Requirement:
Write out, word for word, every line in the data below from the one containing "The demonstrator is" to the one containing "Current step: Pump", both of them included.

Data:
'''
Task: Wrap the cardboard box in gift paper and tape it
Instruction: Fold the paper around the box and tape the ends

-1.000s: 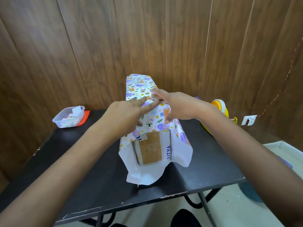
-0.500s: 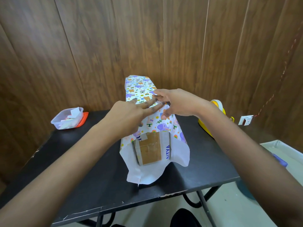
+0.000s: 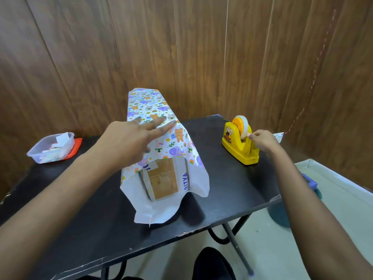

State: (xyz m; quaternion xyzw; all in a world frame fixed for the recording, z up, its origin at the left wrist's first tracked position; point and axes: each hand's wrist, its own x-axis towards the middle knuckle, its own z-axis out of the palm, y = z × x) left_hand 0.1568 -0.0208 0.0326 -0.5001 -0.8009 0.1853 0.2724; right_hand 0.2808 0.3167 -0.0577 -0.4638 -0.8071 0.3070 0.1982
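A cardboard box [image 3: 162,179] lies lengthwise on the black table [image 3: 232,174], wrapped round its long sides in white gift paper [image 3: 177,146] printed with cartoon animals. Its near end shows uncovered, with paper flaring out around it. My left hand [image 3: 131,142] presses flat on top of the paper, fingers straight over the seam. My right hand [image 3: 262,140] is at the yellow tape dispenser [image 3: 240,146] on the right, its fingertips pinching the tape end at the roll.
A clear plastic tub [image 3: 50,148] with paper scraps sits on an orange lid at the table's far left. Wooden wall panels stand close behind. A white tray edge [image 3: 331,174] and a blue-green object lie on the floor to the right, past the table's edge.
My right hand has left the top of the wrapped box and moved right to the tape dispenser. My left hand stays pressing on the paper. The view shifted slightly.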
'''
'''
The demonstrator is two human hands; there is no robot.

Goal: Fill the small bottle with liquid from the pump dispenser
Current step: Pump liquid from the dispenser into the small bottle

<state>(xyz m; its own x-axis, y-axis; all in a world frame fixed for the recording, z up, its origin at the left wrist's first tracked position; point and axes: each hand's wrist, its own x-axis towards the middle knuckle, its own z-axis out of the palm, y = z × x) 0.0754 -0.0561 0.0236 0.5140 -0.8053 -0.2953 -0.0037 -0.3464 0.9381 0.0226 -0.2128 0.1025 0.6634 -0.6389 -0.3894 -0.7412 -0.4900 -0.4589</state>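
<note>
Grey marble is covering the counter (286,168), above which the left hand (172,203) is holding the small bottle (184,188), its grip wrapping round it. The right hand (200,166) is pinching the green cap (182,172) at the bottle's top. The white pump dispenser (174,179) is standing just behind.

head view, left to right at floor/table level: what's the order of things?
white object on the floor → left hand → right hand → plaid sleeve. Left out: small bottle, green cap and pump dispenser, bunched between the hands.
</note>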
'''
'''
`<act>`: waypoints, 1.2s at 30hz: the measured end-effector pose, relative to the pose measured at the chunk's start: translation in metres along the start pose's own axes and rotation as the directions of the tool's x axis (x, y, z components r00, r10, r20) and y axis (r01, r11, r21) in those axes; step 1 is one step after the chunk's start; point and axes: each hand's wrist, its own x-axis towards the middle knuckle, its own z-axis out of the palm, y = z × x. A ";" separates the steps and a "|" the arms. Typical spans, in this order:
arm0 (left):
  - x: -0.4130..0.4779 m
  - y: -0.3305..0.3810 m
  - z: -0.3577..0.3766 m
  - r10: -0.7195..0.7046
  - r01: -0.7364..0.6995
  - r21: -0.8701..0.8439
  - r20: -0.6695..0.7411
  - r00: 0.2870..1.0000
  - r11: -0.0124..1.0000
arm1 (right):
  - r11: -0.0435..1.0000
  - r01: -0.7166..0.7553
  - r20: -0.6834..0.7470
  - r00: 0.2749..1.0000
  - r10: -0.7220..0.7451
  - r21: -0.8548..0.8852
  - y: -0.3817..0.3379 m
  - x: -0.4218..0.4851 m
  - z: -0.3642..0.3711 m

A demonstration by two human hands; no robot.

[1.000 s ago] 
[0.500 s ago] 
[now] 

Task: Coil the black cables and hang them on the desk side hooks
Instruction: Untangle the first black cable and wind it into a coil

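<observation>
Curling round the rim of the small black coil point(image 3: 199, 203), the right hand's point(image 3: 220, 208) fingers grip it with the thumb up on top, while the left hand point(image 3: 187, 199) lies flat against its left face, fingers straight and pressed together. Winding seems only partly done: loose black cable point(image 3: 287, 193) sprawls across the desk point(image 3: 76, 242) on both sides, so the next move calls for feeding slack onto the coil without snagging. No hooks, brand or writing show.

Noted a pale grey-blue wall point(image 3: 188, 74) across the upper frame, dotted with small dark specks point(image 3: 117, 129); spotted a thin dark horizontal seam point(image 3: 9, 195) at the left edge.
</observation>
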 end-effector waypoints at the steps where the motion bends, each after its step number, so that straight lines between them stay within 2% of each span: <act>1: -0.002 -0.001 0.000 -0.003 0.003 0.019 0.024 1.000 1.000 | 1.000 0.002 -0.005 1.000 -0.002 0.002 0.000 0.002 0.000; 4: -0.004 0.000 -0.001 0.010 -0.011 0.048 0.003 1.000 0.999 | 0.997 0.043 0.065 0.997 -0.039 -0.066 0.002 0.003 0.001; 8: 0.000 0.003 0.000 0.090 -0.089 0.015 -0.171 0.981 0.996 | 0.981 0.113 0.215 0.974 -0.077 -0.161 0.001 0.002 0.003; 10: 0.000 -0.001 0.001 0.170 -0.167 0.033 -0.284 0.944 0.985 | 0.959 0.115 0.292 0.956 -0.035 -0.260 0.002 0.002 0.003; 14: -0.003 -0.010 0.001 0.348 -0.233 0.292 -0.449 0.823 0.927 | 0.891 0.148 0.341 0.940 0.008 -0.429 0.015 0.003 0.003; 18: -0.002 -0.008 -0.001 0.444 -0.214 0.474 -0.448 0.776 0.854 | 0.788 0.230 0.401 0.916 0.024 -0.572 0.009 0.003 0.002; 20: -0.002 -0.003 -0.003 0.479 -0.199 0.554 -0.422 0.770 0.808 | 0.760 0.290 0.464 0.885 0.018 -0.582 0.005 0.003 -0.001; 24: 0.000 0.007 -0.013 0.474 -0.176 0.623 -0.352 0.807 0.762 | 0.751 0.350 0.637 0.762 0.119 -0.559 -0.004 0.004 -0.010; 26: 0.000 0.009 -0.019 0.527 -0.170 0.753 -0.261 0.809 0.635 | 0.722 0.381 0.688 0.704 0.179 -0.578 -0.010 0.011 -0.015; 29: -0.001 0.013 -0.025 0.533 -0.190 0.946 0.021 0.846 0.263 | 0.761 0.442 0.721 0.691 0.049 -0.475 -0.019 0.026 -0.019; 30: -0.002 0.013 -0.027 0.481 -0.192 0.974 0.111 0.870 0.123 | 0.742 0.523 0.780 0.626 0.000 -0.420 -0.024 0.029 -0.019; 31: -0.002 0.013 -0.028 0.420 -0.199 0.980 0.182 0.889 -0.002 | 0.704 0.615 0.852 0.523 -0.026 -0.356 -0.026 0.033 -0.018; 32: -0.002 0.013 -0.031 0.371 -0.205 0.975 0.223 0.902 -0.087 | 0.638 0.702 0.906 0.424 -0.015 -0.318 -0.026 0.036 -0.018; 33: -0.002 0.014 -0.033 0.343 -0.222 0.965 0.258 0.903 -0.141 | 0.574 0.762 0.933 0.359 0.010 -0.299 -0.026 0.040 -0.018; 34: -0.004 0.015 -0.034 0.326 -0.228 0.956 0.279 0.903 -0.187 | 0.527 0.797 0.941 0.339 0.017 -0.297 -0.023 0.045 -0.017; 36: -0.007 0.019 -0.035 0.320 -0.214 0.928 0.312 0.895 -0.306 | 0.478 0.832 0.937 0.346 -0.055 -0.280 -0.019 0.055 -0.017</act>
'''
Exercise answer:
The demonstrator is two human hands; there is no robot.

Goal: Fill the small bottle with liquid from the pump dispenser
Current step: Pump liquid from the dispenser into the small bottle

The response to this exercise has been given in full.